How it works

The SafeArchive system was designed to provide a simple tool for distributed replication and policy compliance. It coordinates six primary activities:

  1. Documents the agreed-upon replication policies or rules of institutions participation in a network.
  2. Makes each participating institution's digital holdings available through the web or network system.
  3. Harvests and replicates the collections from their original source using OAI-PMH protocol.
  4. Monitors and maintains the integrity of the network, using caches.
  5. Audits the network to ensure compliance with agreed-upon policies and produces an audit report for all participating institutions.
  6. Identifies and corrects inconsistencies in the collection of each participating institition in the network.

The SafeArchive system is built around a core LOCKSS network. Participating institutions expose digital content through the OAI-PMH protocol and through the Dataverse Network (DVN) digital library system. Institutions in the network chose which of their own and which of the other partners' content to replicate by creating policies (or rules), which are formalized in a machine-readable schema.
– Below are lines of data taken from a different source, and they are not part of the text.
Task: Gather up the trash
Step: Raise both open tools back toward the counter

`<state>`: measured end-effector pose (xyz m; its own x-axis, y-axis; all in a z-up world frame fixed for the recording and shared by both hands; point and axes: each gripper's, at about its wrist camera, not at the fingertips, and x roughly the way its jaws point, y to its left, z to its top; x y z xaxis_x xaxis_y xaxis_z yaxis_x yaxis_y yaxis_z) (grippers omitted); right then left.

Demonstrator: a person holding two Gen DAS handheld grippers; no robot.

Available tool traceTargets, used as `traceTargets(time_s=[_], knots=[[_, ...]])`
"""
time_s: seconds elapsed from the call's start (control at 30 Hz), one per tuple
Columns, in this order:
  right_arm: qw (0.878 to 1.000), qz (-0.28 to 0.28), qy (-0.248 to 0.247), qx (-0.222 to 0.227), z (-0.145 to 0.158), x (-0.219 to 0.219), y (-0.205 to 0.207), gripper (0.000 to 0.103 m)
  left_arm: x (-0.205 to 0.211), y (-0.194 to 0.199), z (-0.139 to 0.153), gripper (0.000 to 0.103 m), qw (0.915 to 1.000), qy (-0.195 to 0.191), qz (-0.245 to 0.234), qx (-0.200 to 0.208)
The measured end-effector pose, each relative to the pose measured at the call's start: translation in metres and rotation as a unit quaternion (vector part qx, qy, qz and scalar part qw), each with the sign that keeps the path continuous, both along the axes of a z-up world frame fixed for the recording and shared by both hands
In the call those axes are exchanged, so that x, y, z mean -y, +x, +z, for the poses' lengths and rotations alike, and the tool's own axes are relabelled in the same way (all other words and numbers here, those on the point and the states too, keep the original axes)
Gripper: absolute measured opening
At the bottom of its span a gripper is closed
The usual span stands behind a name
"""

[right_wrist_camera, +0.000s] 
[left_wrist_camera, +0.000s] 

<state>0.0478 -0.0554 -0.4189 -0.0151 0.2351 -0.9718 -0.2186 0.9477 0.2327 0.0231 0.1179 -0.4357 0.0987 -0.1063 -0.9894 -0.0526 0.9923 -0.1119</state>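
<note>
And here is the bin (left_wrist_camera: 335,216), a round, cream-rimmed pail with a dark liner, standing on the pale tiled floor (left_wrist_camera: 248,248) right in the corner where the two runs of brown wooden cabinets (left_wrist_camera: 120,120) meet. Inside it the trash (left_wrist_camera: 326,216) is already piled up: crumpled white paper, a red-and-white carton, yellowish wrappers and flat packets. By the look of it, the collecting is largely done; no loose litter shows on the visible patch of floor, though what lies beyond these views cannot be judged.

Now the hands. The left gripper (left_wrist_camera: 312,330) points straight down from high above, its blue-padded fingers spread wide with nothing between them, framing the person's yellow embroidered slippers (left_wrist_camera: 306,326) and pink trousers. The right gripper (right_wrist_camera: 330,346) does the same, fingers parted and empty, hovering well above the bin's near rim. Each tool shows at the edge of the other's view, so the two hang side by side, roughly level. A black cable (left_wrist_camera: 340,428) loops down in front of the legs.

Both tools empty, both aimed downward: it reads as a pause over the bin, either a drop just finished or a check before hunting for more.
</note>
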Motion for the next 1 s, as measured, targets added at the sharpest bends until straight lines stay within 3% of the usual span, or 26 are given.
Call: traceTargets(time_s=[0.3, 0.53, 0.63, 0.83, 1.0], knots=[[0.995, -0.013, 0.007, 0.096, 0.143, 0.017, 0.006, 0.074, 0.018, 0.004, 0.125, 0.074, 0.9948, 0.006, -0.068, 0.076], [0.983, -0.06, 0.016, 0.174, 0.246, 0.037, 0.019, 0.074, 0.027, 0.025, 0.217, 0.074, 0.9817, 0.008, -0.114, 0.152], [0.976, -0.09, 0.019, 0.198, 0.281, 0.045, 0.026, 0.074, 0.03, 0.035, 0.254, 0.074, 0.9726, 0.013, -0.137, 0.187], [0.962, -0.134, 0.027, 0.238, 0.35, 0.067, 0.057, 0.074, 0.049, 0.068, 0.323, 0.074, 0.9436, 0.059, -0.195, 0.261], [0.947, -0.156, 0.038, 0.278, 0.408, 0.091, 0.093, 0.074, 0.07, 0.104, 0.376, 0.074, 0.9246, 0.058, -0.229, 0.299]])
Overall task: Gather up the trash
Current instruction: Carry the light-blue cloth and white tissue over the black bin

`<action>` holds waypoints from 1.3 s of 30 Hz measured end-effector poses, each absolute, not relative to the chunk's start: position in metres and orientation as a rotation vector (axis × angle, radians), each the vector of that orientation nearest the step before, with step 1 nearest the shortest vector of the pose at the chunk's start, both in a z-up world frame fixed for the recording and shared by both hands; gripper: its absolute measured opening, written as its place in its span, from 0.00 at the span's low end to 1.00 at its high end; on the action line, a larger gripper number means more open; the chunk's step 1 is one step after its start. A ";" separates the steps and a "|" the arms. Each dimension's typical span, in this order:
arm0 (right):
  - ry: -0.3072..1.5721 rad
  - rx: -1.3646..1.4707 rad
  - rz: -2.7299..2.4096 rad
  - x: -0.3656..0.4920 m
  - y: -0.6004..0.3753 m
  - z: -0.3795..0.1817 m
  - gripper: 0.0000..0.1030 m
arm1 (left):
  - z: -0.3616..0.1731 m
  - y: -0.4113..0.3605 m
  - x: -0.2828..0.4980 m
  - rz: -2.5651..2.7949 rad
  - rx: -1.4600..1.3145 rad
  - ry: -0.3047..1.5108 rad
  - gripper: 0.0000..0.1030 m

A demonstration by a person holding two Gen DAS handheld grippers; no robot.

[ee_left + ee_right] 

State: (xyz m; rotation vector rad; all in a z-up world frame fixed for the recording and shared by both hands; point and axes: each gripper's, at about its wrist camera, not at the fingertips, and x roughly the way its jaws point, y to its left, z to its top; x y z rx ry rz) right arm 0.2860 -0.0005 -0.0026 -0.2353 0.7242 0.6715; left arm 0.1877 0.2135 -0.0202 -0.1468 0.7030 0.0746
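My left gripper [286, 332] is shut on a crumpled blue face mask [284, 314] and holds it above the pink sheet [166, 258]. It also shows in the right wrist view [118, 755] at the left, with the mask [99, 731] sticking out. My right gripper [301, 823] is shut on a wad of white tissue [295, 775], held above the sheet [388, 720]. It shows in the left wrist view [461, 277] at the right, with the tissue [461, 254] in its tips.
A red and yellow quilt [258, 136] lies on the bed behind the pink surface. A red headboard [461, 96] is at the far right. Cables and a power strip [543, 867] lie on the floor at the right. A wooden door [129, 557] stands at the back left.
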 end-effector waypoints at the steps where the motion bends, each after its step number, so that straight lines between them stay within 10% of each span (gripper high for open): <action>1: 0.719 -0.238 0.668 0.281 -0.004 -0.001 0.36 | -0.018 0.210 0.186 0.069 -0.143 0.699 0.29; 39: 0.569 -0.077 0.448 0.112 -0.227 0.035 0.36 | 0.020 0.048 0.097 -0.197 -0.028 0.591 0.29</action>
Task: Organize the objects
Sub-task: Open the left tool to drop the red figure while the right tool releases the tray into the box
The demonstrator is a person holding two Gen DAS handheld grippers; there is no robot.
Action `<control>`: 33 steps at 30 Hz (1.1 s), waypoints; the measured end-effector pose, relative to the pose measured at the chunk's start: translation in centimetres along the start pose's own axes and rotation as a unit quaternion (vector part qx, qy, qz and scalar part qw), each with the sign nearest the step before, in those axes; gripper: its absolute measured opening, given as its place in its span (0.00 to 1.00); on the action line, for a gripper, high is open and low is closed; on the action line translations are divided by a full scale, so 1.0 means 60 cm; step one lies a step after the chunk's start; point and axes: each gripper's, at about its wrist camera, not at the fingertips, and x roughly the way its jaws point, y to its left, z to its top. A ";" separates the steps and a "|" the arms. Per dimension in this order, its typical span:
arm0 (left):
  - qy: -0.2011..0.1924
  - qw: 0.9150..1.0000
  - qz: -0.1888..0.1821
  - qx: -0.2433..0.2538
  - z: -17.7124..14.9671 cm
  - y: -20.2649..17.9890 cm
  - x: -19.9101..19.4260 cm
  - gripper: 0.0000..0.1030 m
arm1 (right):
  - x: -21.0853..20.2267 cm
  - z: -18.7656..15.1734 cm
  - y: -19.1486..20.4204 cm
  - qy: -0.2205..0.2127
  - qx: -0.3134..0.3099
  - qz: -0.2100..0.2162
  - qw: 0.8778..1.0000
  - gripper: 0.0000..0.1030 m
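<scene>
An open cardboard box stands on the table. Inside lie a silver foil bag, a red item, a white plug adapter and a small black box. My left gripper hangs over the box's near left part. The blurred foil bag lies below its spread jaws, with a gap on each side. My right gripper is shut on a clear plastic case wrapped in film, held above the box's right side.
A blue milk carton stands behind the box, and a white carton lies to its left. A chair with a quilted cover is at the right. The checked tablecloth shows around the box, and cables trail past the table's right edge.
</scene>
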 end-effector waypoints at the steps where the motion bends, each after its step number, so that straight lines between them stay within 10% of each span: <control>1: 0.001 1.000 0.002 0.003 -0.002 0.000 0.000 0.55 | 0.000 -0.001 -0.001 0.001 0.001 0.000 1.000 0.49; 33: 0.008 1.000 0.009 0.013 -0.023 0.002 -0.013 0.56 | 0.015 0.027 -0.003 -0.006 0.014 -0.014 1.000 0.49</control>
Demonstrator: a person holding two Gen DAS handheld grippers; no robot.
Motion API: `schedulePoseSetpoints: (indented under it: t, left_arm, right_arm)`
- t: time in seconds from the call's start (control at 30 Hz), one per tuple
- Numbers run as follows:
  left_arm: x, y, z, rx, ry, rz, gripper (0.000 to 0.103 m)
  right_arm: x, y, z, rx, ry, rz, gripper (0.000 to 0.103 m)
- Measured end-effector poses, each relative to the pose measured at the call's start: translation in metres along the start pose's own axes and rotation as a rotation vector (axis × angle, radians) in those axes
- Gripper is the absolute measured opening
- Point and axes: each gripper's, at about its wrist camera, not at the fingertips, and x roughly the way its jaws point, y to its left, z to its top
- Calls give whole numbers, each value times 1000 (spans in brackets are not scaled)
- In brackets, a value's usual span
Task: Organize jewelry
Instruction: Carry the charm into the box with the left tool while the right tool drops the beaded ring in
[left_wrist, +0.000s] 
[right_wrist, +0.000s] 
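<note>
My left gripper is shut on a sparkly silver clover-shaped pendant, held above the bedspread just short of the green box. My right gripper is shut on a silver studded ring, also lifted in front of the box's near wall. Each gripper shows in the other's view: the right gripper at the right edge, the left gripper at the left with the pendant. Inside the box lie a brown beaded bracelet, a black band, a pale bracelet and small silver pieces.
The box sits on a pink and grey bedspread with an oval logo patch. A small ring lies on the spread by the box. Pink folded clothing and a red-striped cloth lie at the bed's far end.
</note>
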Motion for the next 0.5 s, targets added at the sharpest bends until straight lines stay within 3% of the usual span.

The complete holdings of each partner, including metadata, data, documentation and legal agreements, are replicated by the network.  Replicated copies are geographically and institutionally distributed, which guards against technical and organizational preservation failures.

When new collections are added to the preservation network, the system provides a way to automatically identify collaborating peers with the required resources and initiates regular harvesting by those peers. Previous versions of the replicated content are maintained, as well.

Content in the network is audited regularly to demonstrate conformance with preservation requirements. While each partner is trusted to hold others' public content and to not disseminate content improperly, no partner is granted "super-user" rights. Trust is verified through automated audits of trusted repository requirements, which  provide the reliability of a top-down replication system with the resilience of a peer-to-peer model.